Christmas Tree Talk

It used to be that if you were a young fir seedling on this continent, and assuming you took care to grow hard, you might have a fighting chance one day to find yourself selected as a Christmas Tree. Not so much anymore. Odds are an artificial tree from China has taken away that opportunity. Even so, it’s a season of hope in these times of change.

In fact the Canadian Christmas Tree Association reminded us that we just celebrated National Christmas Tree Day on Saturday, December 3rd.  With 69,968 Canadian acres of Christmas tree production underfoot, the good news is that one acre of Christmas trees produces enough oxygen for 18 people. On the face of things, it might not seem significant. But globally, it’s big business. In the US, the 30 million real Christmas trees sold each year represents about one tree for every three of the eligible US voters who didn’t vote in the recent presidential election.

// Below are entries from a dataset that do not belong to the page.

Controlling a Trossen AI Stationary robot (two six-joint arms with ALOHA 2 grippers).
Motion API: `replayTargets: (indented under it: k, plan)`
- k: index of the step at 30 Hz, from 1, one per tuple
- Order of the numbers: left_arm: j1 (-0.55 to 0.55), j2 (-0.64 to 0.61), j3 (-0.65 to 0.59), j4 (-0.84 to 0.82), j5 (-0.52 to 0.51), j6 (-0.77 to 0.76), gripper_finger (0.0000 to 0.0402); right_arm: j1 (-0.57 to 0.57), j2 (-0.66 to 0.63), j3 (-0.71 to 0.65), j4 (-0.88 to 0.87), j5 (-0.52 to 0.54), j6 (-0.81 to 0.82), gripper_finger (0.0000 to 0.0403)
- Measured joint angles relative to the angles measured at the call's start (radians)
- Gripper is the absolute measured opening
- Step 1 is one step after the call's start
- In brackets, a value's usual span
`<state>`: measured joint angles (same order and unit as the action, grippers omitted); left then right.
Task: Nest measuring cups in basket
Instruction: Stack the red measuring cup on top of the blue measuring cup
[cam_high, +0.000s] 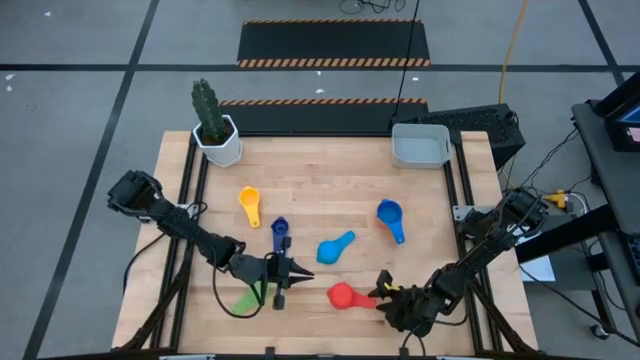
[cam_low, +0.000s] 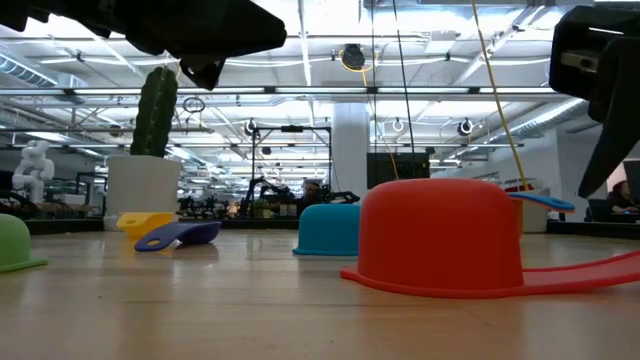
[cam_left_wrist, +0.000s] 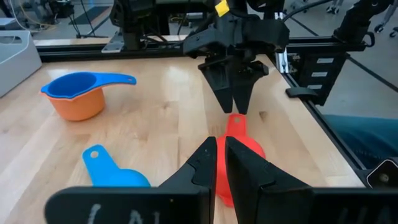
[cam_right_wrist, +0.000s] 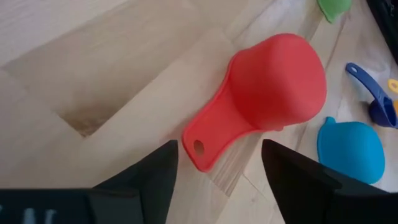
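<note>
I have the right gripper (cam_right_wrist: 214, 168) lined up on the small red plastic measuring cup (cam_high: 343, 295), which lies upside down, dome up, at the lower middle of the high view. The claw is released, its 2 fingers (cam_right_wrist: 146, 177) spread either side of the handle tip and not touching it. To do this pick well, I judge I should come down squarely so both pads meet the flat handle edges together, and clench near the hanging hole rather than on the dome, which would likely slip. The cup's long axis runs across the high frame: bowl toward the left, handle pointing right at my gripper. The left gripper (cam_high: 285, 270) waits clenched and empty just left of the cup. The light grey rectangular plastic basket (cam_high: 420, 146) sits at the upper right, well apart
</note>
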<state>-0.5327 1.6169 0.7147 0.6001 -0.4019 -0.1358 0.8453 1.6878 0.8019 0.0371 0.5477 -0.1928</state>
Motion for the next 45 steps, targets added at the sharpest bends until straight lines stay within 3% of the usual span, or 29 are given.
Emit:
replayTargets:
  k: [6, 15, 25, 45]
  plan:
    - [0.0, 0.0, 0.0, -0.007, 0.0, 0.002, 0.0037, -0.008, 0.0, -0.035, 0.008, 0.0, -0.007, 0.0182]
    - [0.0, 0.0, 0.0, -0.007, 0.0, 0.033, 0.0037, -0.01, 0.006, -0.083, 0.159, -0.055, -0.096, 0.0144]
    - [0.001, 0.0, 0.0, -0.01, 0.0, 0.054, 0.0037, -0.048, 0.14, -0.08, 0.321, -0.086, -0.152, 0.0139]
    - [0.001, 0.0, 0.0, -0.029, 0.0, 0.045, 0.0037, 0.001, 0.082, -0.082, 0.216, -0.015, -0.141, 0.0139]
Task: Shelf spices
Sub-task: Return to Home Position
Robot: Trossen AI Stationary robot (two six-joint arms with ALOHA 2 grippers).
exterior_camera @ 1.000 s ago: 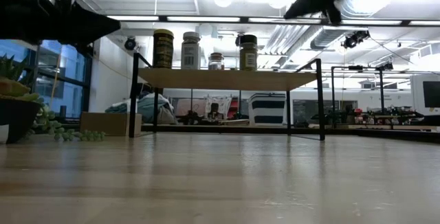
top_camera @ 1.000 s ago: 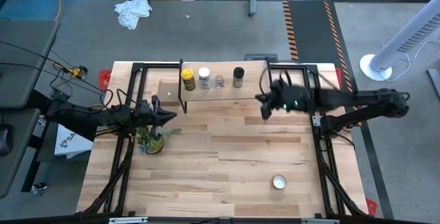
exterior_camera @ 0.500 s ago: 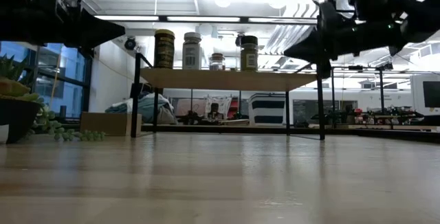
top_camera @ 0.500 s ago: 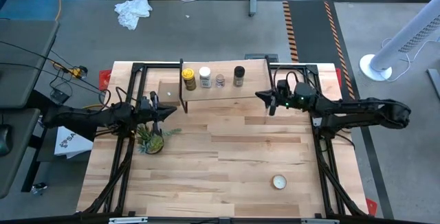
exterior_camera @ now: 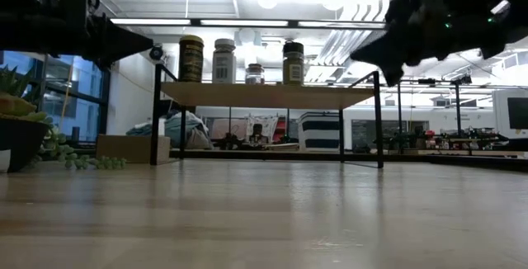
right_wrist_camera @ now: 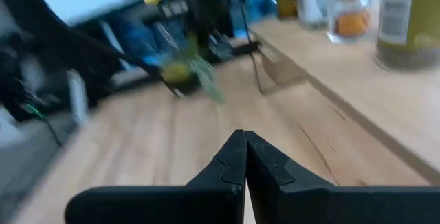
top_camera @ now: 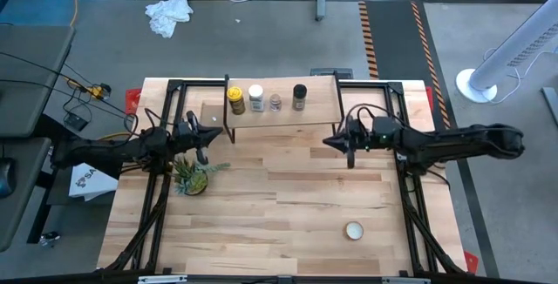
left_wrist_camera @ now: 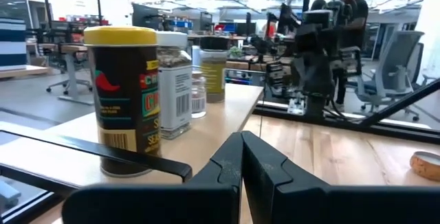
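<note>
The shelf [top_camera: 318, 110], a light plank on black legs, stands at the table's far middle. Several spice jars stand upright in a row on its left half: a yellow-capped one [top_camera: 236, 99], a white-capped one [top_camera: 256, 98], a tiny clear one [top_camera: 275, 101] and a dark-capped one [top_camera: 300, 96]. My left gripper [top_camera: 214, 137] is shut and level just off the shelf's near left corner, and its wrist view looks along the plank at the jars [left_wrist_camera: 127, 100]. My right gripper [top_camera: 327, 140] is shut and nearly level by the shelf's near right corner, its tips [right_wrist_camera: 244, 140] over bare table. My right gripper stands close beside the shelf's near right leg [exterior_camera: 379, 112]. Whether its side touches that leg I cannot tell. Its fingertips hold nothing.
A potted green plant [top_camera: 192, 178] sits under my left arm. A tan cardboard box [top_camera: 212, 112] lies left of the shelf. A flat round white tin [top_camera: 353, 230] lies near the table's front right. Black frame rails run along both table sides. People stand in the room behind.
My right gripper has come down from above the shelf's right end toward the near edge. It has tipped from pointing down to nearly level beside the shelf's near right corner. My left gripper has swung a little toward the shelf. The shelf and its jars have slid slightly toward the table's left.
</note>
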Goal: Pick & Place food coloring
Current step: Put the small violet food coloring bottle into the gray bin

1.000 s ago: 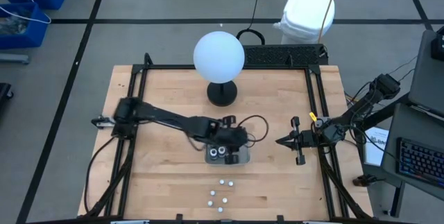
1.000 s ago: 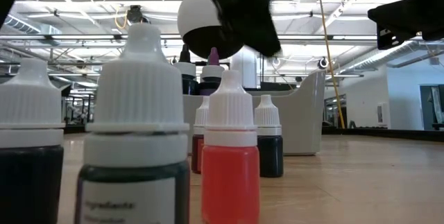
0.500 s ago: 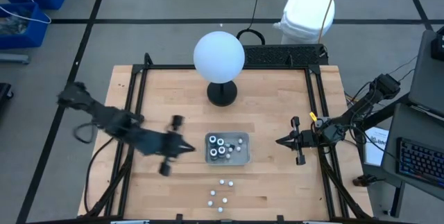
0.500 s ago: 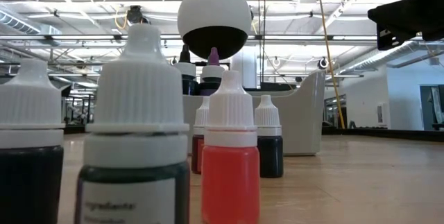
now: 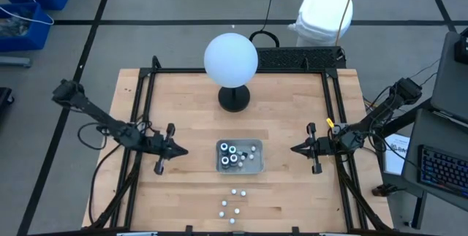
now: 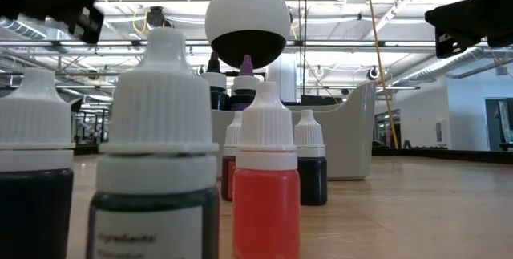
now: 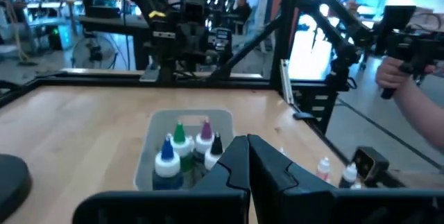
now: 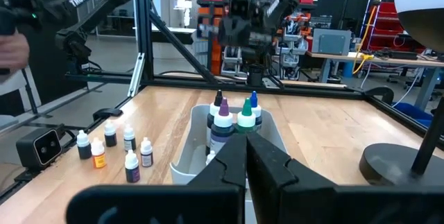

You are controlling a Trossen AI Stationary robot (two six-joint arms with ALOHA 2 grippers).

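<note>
A shallow grey tray (image 5: 254, 166) lies mid-table, with several dark food coloring bottles (image 5: 231, 154) standing in it, their coloured tips (image 8: 232, 116) up. Several smaller white-capped bottles (image 5: 232, 204) stand loose on the wood near the front edge; the low view shows them close up, one of them red (image 6: 266, 199). My left gripper (image 5: 181, 150) hovers level to the left of the tray, shut and with nothing in it. My right gripper (image 5: 294, 149) hovers level to the right of the tray, also shut with nothing in it. Both point at the tray.
A big white globe (image 5: 230, 59) on a black base (image 5: 234, 99) stands behind the tray. A black frame (image 5: 146, 104) runs along the table's edges. A person's hand (image 7: 409, 89) holding a black device shows beyond the table in the left wrist view.
My left gripper has drawn back from over the tray toward the table's left edge and tipped from slanting down to level. It carries nothing. In the low view it has left the space in front of the globe. The tray's bottles, hidden under it before, now show.
</note>
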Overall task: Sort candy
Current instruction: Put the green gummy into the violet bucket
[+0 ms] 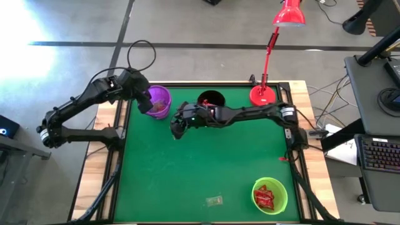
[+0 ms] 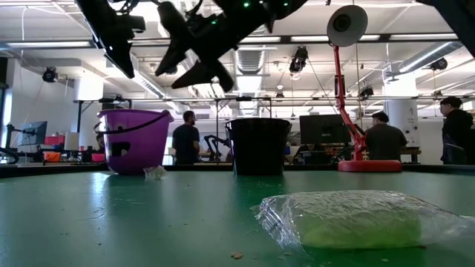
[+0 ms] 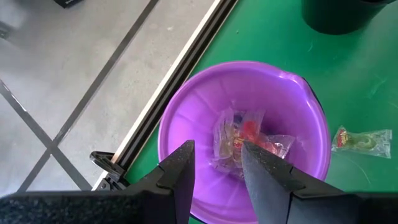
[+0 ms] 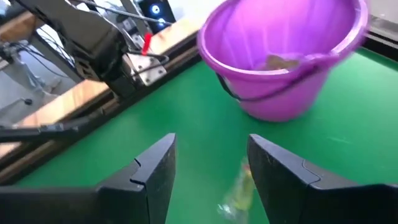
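One pale candy point(image 4: 239, 190) beside the purple cup point(image 1: 159, 101) is being approached by the spread right end effector point(image 4: 208, 171), probably for pickup.

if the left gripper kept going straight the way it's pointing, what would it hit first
Probably the wrapped candies lying in the purple cup: the open left gripper points down into it, though depth is hard to judge.

The setting is an open-plan robotics lab. Exposed ceiling ducts point(image 2: 245, 59), monitors point(image 2: 324, 129) on benches and standing people point(image 2: 185, 137) show behind the green tabletop point(image 1: 206, 162).
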`<state>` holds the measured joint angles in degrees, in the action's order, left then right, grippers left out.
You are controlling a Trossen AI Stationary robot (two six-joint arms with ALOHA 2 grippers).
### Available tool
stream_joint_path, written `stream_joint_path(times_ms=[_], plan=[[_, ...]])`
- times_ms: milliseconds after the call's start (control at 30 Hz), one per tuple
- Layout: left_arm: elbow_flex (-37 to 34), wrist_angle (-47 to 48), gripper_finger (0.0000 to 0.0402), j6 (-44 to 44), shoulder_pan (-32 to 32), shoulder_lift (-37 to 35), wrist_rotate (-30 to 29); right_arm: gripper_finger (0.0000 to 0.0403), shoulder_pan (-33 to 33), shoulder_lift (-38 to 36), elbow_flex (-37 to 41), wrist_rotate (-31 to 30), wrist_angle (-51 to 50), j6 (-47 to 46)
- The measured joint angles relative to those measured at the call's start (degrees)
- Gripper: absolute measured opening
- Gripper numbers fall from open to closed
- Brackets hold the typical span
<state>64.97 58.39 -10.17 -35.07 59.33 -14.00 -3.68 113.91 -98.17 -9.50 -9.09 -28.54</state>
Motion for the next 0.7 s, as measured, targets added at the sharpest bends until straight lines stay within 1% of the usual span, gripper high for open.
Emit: stream_joint_path(times_ms=[167, 333, 400, 567, 700], plan=[[0.0, 0.0, 0.0114, 0.1, 0.0, 0.1, 0.0, 0.0188, -0.2, 5.6, -7.0, -0.1, -1.4, -2.1], [-0.1, 0.0, 0.0114, 0.3, 0.0, 0.1, 0.0, 0.0189, -0.5, 12.2, -15.2, -0.1, -12.0, -4.8], [-0.2, 0.0, 0.0114, 0.3, 0.0, 0.1, 0.0, 0.0189, -0.5, 14.4, -18.1, -0.1, -14.3, -4.9], [-0.3, 0.0, 0.0114, 0.3, 0.0, 0.2, 0.0, 0.0189, -0.5, 18.7, -22.5, 0.0, -18.0, -4.9], [-0.3, -0.1, 0.0114, 0.3, 0.0, 0.2, 0.0, 0.0189, -0.5, 20.9, -24.0, 0.0, -20.9, -7.8]])
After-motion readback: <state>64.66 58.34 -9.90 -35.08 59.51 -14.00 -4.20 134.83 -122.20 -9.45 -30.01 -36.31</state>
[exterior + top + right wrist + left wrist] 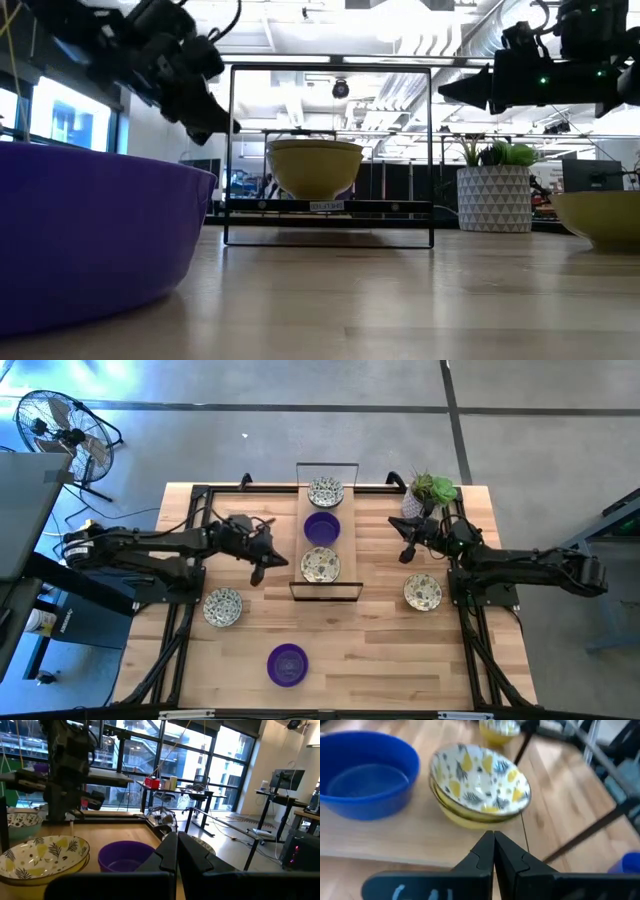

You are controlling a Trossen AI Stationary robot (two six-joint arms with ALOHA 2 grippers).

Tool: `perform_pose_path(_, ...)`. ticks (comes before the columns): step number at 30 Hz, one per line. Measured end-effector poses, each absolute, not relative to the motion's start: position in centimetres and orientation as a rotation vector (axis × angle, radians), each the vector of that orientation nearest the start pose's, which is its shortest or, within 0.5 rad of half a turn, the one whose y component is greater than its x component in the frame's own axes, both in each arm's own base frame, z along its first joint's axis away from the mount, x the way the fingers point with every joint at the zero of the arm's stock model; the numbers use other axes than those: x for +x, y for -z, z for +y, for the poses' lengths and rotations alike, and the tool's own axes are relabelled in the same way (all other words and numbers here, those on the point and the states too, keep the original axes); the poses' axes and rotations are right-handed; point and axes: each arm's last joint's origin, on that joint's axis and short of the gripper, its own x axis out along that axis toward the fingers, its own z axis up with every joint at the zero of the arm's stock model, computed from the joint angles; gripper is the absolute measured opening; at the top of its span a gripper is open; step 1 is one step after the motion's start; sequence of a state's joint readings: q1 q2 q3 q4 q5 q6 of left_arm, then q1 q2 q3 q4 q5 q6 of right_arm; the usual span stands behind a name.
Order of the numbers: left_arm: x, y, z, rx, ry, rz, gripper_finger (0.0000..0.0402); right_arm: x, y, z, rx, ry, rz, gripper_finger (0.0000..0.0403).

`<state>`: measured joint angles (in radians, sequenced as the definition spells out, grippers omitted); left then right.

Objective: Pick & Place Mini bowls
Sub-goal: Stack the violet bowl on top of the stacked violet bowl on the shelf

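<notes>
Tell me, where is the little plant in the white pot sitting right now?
In the high view, the potted plant stands at the table's far right corner, just beyond the right gripper and right of the wire rack holding three mini bowls.

- An indoor robotics lab or workshop within an open-plan office space.
- A wooden worktable (380, 640) stands on a bare grey concrete floor (300, 430).
- A black floor fan (60, 430) sits beside the table.
- Beyond the table: tall glass windows (125, 755), height-adjustable desks (200, 810) and a computer monitor (286, 779).
- Overhead, exposed white ducts (400, 90) and bright ceiling lights.
</notes>
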<state>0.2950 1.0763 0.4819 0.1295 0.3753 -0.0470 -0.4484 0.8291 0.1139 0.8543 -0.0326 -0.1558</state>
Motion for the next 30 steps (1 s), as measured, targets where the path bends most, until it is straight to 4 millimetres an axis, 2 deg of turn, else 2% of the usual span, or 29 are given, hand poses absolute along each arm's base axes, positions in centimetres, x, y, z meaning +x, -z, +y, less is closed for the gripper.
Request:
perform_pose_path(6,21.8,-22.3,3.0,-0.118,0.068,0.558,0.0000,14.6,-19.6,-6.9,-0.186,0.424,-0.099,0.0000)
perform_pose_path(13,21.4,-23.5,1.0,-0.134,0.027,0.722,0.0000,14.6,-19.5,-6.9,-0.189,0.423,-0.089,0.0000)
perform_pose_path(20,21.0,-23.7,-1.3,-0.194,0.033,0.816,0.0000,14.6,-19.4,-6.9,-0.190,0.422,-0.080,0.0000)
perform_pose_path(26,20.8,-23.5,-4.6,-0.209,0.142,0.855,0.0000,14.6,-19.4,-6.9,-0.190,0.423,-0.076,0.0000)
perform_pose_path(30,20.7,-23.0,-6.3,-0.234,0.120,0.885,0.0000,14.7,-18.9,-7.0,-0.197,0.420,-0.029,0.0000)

Annual artificial Christmas tree sales are now in excess of one billion dollars. Balsam Hill is the largest seller of artificial trees, all featuring “stunning realism”. Their website shares testimonials boasting that “things that are tangible, like farm-grown trees” may have lost some of their allure. Fake is more acceptable. In recent polling – even as polling may have lost some credibility in recent times – the US National Christmas Tree Association trade group for tree growers claims that “young adults choose a fresh tree each year at a higher rate than the overall population.”

We’re told that three times more homes will display artificial trees than real trees this year. In Canada, it’s reported we’re even beginning to install artificial trees in provincial parks. But hey, in this age of technology our concept of reality is shifting. It’s all about perception. Ersatz is in. “We live in the social media era,” explains a spokesperson from Ontario’s Ministry of Natural Resources. “We need to make sure photos posted online of our parks look amazing.”

China is a key player in the plastic tree trend. Most artificial Christmas trees are made from PVC plastic, described as fire retardant but not fire-resistant. Fully 80 per cent of artificial trees worldwide are manufactured in China. China, despite its 1.375 billion people, is not a big market for Christmas trees.

Not surprisingly the concerns long ago voiced by “The Littlest Christmas Tree” story of childhood folklore are as real as ever in its challenge to be noticed.

The bottom line is that neither tree (real or fake) has a significant impact on the environment. If you want to lessen your impact on the environment, don’t drive.
– Jami Warner, American Christmas Tree Association (ACTA)

One thought on “Christmas Tree Talk

  1. Fun post! I would choose a real tree over artificial, any day of the week. However, many people live in buildings with a law against real trees, so artificial have a leg up in those polls.